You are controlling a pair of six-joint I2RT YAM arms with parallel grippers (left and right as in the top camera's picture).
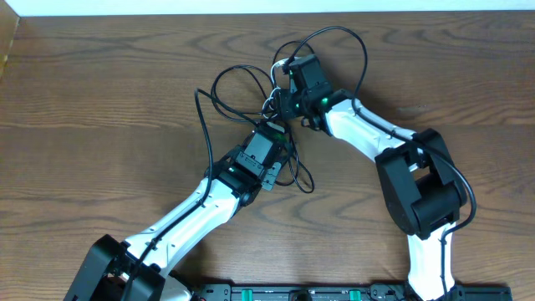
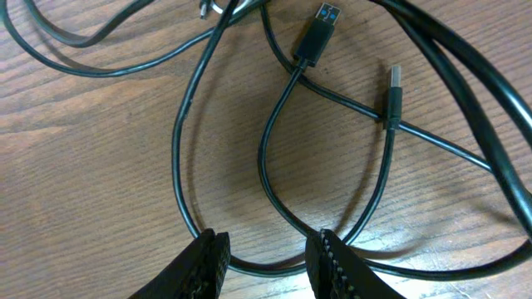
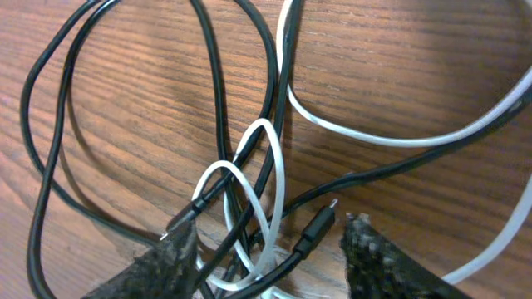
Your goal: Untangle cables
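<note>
**When the Jaws Close: Snag Hazards**

Because both grippers stand released directly over the cables (image 1: pixel 272 99), the closing move decides the outcome. The left gripper (image 2: pixel 270 266) has its jaws apart, with one loop of black cable (image 2: pixel 176 149) passing between them at table level; it grips nothing. The right gripper (image 3: pixel 274 266) is likewise unclenched, but its jaws straddle several strands at once: a loop of white cable (image 3: pixel 399 141), black strands crossing it, and a small plug (image 3: pixel 317 226).

Hazard 1, multi-strand pinch. If the right gripper closes where it stands, it probably clamps white and black strands together. Pulling then tightens the crossing instead of freeing it.

Hazard 2, plug snag. Outward from the left gripper, two USB plugs (image 2: pixel 316 33) lie beyond the loop, one crossing another black strand. A pull along the loop can drag a plug head into a crossing, where it is likely to catch.

Hazard 3, opposed pull. In the overhead view the two grippers sit close together at the centre of the tangle, with loops spreading over the table (image 1: pixel 100 100) on both sides. If both seize the same cable, they work against each other, and the arms risk contact.
</note>
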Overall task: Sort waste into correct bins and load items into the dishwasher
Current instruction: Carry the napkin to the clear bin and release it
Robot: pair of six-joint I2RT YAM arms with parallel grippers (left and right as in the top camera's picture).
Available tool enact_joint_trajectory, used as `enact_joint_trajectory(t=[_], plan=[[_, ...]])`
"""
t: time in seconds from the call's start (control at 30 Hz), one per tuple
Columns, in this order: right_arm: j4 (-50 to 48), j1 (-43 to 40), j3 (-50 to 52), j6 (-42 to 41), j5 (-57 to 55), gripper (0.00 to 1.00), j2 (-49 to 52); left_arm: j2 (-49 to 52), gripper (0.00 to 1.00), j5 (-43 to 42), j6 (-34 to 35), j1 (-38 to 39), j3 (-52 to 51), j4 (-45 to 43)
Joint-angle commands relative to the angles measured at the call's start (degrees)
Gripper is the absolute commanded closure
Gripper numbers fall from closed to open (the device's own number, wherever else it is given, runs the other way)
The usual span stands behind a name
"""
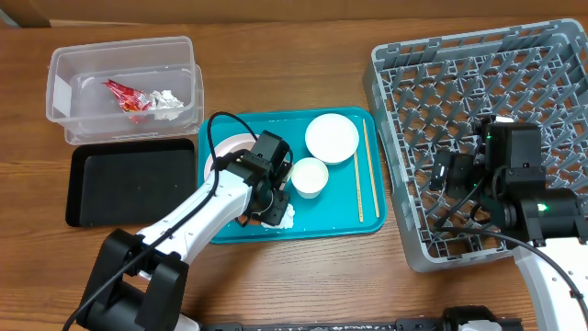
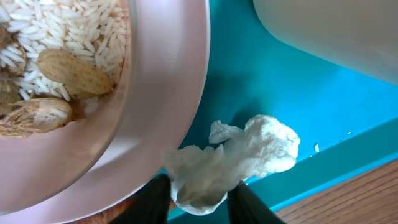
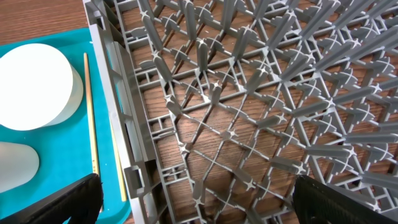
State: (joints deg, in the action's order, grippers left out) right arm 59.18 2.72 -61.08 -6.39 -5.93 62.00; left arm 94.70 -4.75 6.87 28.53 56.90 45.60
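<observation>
L gripper (image 2: 199, 204), fingers narrow, pinching tissue (image 2: 239, 152) on tray (image 2: 280, 93) at lower centre of wrist view by plate (image 2: 163, 93): best lift straight up, don't snag plate, carry to tub (image 1: 119, 43) upper left overhead; R gripper (image 3: 199, 208) wide open over rack (image 3: 249, 93).

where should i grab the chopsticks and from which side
Grip the chopsticks at about mid-length or a little nearer the robot, clear of the bowl, coming straight down from above. They are thin and lie flat on the tray, running front to back, so the end effector should probably close left-right across them. The tray rim close on their right hampers a side approach.
</observation>
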Motion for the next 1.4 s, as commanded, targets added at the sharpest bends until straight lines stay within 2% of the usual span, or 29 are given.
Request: enact_joint_trajectory(t=[0.0, 0.07, 0.27, 0.37, 0.53, 0.67, 0.83, 1.0, 1.17, 1.37], plan=[[-0.3, 0.1, -1.6, -0.3, 0.2, 0.0, -0.5, 0.5, 0.71, 0.8, -0.5, 0.4, -0.2, -0.1], [-0.3, 0.1, -1.6, -0.3, 0.2, 0.0, -0.5, 0.5, 0.75, 0.9, -0.5, 0.4, -0.2, -0.4], [-0.3, 0.1, -1.6, -0.3, 0.2, 0.0, -0.5, 0.5, 0.96, 0.9, -0.3, 0.4, -0.2, -1.0], [-0.3, 0.1, -1.6, -0.3, 0.2, 0.0, -0.5, 0.4, 0.96, 0.5, 0.0, 0.4, 0.0, -0.6], [-0.1, 0.1, -1.6, -0.3, 0.2, 0.0, -0.5, -1.4, 0.96, 0.4, -0.1, 0.1, 7.3, 7.0], [-0.1, 0.1, -1.6, -0.3, 0.2, 0.0, -0.5, -3.7, 0.96, 6.4, 0.0, -1.6, 17.2, 12.3], [-0.1, 0.1, -1.6, -0.3, 0.2, 0.0, -0.5, -4.6, 0.96, 16.0, 0.0, -7.3, 26.4, 13.6], [-0.5, 0.1, -1.6, -0.3, 0.2, 0.0, -0.5, -4.3, 0.96, 18.2, 1.7, -18.2, 28.0, 5.9], [-0.5, 0.1, -1.6, -0.3, 0.2, 0.0, -0.5, -1.9, 0.96, 14.5, 6.6, -29.7, 28.0, -4.4], [-0.5, 0.1, -1.6, -0.3, 0.2, 0.0, -0.5, 4.7, 0.96, 11.5, 7.3, -36.5, 28.0, -15.0]])
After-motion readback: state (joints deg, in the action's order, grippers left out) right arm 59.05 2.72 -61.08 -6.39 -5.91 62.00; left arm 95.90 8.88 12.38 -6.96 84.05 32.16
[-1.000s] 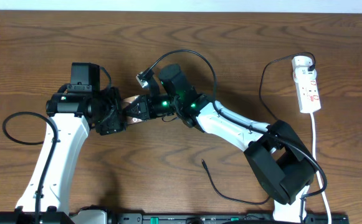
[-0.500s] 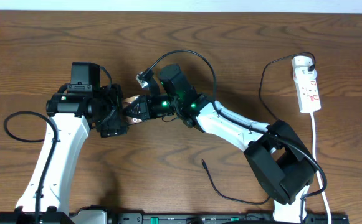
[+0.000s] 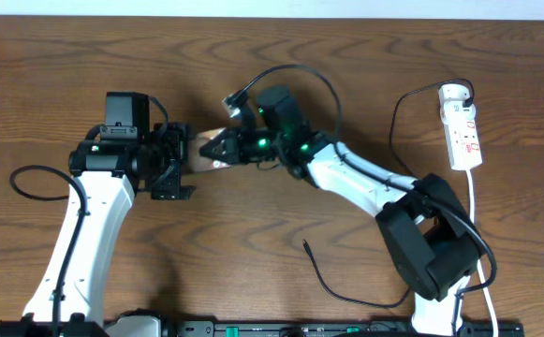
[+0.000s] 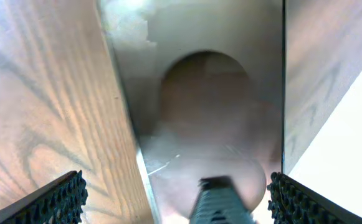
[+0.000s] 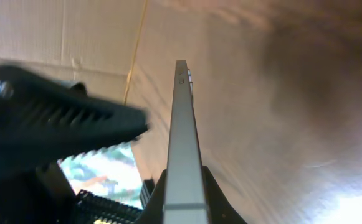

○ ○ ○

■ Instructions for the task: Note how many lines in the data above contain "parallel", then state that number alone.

■ Output of the task: 2